[Records from a data collection]

= = = =

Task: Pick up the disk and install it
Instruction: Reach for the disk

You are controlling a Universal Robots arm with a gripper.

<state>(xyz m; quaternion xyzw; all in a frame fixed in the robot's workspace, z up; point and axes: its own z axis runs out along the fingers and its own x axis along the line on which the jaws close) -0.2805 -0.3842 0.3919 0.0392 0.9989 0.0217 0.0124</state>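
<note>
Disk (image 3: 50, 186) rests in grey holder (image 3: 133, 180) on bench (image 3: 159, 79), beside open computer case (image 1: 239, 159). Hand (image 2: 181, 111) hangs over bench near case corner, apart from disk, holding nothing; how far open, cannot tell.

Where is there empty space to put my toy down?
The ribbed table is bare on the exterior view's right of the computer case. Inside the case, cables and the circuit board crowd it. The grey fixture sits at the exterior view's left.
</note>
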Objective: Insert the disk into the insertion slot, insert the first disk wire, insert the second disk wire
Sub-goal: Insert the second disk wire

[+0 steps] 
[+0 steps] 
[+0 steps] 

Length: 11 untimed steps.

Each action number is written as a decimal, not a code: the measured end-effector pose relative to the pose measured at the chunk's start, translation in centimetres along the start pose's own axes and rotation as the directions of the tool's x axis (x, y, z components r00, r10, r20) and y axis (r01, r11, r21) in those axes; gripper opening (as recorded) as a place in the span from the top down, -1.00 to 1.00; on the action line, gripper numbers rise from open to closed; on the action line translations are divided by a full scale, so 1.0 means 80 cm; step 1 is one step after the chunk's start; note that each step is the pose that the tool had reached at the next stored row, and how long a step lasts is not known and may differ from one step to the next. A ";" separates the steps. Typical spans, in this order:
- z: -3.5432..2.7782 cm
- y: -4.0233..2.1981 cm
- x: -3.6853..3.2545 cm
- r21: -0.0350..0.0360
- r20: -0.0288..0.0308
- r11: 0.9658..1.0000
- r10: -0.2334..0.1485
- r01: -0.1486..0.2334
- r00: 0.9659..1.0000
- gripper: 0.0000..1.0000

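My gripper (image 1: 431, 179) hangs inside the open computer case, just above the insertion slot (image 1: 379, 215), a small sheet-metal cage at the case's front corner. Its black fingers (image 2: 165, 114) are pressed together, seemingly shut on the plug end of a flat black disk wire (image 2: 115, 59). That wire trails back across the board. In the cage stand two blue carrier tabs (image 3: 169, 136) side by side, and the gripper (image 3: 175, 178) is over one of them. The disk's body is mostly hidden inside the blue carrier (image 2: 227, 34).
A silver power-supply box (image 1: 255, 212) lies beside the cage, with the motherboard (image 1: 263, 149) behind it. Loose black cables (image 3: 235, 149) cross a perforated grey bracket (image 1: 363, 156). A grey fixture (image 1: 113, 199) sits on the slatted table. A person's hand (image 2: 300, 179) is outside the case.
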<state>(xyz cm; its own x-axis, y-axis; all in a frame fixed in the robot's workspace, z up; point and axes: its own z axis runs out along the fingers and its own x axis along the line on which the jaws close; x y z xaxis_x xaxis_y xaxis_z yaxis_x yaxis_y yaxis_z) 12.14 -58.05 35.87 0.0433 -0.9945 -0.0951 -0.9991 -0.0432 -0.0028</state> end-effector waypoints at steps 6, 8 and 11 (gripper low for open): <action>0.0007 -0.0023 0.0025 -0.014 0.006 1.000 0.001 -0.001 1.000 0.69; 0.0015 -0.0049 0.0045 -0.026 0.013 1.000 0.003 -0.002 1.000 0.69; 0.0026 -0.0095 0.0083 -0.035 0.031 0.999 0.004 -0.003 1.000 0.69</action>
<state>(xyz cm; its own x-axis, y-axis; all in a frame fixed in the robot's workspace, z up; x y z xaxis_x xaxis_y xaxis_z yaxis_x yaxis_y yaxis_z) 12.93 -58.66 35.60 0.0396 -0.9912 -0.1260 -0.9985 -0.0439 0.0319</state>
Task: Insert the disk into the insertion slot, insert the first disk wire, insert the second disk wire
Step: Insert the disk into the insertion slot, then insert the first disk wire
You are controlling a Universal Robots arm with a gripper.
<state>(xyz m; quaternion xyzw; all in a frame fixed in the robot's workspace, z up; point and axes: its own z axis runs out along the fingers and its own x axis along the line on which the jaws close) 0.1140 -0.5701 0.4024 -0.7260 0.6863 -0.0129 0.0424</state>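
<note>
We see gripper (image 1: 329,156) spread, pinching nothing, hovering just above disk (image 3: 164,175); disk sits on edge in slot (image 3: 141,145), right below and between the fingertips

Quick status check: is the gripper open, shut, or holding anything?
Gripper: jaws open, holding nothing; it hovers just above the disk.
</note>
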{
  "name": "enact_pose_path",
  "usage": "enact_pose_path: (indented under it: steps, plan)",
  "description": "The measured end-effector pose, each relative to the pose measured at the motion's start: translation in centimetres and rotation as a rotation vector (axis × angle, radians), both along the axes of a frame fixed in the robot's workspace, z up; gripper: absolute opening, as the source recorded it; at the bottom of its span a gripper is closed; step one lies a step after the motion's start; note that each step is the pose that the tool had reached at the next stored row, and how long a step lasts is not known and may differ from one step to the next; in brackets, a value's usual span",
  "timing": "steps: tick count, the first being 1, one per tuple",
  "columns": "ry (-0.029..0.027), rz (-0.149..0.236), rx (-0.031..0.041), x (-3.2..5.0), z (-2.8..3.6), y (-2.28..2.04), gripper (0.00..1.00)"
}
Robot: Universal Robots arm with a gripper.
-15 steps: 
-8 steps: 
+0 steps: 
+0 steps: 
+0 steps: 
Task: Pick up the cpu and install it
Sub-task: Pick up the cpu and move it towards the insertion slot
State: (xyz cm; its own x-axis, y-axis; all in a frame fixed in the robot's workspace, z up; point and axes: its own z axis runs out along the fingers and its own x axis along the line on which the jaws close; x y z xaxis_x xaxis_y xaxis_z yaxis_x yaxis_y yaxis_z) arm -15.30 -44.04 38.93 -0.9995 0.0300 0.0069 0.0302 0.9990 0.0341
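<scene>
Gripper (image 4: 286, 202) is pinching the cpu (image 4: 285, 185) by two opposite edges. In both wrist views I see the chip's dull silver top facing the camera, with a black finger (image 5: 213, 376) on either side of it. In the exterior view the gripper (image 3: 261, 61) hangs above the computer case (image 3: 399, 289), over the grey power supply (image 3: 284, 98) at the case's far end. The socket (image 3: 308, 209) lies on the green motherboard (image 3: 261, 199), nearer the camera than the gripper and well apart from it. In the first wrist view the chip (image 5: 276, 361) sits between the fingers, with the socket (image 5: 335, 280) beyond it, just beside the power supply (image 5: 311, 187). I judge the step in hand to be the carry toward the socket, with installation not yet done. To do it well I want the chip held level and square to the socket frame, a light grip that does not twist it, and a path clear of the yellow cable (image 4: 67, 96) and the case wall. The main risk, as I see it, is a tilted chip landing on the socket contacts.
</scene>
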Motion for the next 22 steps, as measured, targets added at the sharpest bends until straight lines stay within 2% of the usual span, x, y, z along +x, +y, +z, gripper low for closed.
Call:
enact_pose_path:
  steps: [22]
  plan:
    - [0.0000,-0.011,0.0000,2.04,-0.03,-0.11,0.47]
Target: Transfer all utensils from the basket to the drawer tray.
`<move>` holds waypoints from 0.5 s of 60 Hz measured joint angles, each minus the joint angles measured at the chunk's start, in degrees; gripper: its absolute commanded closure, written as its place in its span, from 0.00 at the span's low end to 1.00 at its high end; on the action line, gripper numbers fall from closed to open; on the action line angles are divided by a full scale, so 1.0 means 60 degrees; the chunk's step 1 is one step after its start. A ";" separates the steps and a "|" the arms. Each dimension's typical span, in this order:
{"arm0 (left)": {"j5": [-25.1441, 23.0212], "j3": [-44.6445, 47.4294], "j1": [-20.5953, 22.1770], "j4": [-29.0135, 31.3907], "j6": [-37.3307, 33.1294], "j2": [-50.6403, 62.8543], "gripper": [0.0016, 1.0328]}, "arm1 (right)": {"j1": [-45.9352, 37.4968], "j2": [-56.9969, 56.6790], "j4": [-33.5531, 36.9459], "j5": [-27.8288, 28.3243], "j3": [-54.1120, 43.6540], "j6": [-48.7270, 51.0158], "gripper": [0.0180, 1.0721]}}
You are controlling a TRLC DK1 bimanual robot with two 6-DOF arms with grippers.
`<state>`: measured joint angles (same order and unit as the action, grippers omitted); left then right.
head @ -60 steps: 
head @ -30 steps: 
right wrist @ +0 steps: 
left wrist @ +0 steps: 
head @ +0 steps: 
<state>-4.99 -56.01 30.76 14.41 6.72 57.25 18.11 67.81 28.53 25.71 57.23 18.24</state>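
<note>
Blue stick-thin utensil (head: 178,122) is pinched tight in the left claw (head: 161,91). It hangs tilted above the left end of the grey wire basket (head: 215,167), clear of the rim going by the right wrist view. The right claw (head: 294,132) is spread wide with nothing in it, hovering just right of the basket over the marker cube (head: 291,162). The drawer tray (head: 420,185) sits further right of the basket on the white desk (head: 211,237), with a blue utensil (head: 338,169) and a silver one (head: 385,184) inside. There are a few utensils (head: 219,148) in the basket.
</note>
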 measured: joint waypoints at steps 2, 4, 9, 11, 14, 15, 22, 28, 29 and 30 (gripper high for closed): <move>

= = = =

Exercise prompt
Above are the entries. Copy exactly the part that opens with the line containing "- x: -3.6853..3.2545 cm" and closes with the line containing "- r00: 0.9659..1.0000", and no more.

Completed exercise
- x: -3.6853..3.2545 cm
- r21: -0.0350..0.0360
- r20: -0.0288..0.0308
- r11: 0.9658..1.0000
- r10: -0.2334..0.1485
- r01: -0.1486..0.2334
- r00: 0.9659..1.0000

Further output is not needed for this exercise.